**What is required**
Only the lines that include "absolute" should be copied from the data below.

(Beginning of Data for the task)

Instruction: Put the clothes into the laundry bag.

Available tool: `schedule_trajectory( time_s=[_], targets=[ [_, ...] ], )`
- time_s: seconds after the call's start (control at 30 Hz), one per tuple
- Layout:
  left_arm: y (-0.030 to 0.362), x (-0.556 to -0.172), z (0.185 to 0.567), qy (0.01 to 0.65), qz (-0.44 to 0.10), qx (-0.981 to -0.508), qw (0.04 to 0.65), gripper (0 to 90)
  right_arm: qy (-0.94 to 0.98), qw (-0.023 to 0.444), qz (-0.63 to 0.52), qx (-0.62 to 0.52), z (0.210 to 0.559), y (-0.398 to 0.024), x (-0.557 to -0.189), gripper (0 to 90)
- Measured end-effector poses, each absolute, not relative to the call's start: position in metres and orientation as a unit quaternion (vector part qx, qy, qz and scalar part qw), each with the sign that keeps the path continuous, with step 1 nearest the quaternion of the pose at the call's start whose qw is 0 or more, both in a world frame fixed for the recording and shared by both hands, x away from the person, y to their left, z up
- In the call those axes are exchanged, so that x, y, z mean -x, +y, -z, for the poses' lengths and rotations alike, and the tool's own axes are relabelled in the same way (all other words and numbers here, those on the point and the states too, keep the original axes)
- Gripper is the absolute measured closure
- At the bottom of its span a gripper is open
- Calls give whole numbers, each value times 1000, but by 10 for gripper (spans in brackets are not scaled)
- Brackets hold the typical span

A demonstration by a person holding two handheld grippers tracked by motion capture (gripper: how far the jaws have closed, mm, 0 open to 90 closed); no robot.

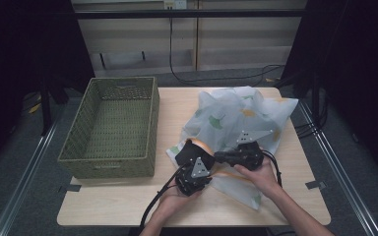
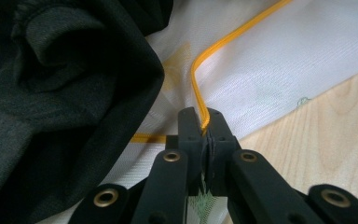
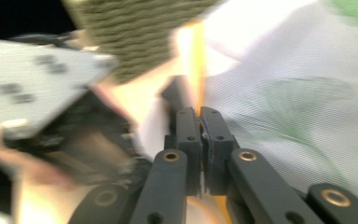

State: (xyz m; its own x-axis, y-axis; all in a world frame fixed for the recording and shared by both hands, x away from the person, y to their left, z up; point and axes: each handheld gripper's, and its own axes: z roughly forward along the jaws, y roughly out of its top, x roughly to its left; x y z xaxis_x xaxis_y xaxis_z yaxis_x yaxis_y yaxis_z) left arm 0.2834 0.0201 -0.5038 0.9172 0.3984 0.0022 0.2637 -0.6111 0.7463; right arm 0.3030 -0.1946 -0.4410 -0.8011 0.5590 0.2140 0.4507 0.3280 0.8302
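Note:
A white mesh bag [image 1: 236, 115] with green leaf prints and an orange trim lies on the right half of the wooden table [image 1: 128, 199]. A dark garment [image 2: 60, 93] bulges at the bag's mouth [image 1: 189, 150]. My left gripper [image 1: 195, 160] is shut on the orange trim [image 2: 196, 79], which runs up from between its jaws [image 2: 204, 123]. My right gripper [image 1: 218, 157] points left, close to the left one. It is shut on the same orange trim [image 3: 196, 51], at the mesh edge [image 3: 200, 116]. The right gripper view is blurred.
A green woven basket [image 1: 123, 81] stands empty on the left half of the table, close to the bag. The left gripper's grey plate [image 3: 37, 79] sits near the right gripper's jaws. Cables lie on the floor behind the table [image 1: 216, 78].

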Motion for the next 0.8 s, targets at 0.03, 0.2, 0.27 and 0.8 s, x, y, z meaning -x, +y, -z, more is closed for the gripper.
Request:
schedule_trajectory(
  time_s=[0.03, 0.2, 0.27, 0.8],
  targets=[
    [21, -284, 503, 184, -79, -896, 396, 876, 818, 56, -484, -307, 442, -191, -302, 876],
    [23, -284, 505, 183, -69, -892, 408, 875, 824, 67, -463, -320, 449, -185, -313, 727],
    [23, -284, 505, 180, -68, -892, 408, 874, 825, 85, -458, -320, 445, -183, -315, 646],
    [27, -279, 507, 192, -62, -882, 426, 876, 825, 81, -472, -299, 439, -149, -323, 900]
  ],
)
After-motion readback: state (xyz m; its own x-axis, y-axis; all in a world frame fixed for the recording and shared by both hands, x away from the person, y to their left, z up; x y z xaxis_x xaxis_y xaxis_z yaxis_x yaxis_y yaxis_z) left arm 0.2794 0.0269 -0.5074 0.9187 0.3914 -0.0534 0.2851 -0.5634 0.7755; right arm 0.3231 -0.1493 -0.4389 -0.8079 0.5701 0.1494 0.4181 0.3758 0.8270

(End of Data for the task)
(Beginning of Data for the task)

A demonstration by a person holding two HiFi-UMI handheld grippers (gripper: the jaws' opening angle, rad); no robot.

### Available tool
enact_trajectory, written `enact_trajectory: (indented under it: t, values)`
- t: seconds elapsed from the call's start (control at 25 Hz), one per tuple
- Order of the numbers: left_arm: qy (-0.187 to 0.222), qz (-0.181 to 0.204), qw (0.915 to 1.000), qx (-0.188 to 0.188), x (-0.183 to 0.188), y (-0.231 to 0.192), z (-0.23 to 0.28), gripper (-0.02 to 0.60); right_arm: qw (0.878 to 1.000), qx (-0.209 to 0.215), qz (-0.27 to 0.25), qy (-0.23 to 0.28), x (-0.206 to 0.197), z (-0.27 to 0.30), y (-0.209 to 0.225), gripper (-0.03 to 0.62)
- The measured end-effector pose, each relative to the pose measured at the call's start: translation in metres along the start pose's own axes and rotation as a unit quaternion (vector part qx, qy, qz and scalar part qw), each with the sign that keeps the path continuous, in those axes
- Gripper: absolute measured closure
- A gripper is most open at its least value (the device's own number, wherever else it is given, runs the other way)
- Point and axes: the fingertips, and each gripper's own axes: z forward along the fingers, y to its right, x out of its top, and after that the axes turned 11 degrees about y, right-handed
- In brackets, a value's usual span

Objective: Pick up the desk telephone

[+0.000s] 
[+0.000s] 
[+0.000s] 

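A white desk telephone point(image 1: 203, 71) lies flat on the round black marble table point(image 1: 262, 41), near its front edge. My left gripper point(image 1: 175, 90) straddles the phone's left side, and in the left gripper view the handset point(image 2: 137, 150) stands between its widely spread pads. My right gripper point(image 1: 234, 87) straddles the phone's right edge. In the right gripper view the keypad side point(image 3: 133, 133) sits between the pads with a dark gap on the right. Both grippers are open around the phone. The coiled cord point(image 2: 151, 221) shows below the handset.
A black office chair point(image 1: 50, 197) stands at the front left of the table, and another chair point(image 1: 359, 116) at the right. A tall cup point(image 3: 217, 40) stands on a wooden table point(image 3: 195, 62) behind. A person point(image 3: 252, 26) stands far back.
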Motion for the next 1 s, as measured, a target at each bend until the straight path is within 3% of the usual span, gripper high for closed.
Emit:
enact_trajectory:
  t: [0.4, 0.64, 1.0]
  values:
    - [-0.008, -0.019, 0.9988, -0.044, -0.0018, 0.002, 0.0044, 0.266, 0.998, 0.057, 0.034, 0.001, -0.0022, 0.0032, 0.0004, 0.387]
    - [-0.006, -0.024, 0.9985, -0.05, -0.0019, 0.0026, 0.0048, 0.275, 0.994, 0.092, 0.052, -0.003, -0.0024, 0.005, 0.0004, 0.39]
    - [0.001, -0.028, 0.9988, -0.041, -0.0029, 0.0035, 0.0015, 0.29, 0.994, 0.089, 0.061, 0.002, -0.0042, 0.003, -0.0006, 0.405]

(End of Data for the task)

**Result for this exercise**
- Measured end-effector poses, each absolute, not relative to the call's start: position in metres and orientation as a unit quaternion (vector part qx, qy, qz and scalar part qw), each with the sign that keeps the path continuous, with step 1 nearest the quaternion of the pose at the call's start whose qw is 0 or more, both in a world frame fixed for the recording and shared by both hands, x away from the person, y to their left, z up
- Gripper is the absolute measured closure
- Gripper: absolute measured closure

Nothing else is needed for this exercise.